**Instructions for the task:** Please return the lines of the data below, word for word, from the first line through the line containing "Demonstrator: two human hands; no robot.".

════════════════════

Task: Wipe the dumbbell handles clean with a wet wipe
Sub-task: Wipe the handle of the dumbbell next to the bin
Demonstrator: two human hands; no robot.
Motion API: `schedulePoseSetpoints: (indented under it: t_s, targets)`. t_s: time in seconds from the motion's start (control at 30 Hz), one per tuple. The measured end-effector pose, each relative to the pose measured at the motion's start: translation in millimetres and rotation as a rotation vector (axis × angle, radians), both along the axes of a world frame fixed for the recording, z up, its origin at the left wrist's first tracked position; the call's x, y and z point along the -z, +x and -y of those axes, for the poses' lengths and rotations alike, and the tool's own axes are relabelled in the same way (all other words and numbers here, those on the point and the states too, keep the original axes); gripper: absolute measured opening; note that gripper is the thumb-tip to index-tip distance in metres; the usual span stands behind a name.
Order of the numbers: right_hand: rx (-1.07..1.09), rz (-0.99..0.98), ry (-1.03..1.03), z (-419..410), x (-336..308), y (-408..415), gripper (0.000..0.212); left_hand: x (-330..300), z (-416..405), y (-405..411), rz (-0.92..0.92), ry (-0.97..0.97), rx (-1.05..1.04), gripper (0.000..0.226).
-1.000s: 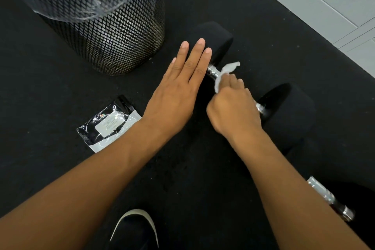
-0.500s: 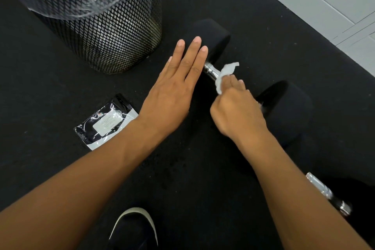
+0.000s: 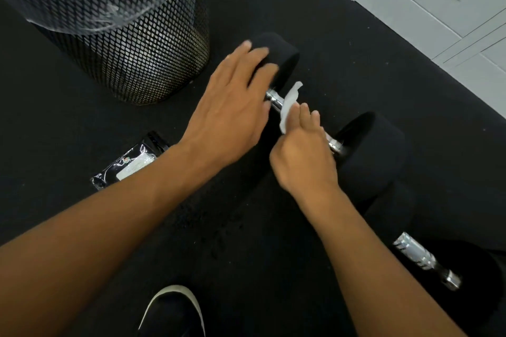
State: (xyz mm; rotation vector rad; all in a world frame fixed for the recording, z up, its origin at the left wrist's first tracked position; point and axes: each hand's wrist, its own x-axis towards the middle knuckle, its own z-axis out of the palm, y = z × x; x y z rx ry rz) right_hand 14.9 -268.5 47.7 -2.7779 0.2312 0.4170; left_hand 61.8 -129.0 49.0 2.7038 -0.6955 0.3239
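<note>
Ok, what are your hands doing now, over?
Left hand on the dumbbell's far weight. Right hand holds the wipe on the handle. Nothing in the way.

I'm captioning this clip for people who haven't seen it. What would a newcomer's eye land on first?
First, the two hands at centre: the right hand holds a white wet wipe round the chrome handle of a black dumbbell, while the left hand rests on its far weight head. Next, the black mesh bin at upper left, and a second dumbbell's chrome handle at lower right.
</note>
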Motion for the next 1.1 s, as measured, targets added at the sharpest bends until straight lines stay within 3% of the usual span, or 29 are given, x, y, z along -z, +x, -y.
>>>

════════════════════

**The answer:**
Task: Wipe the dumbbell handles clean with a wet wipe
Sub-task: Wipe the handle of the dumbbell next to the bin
Demonstrator: two human hands; no robot.

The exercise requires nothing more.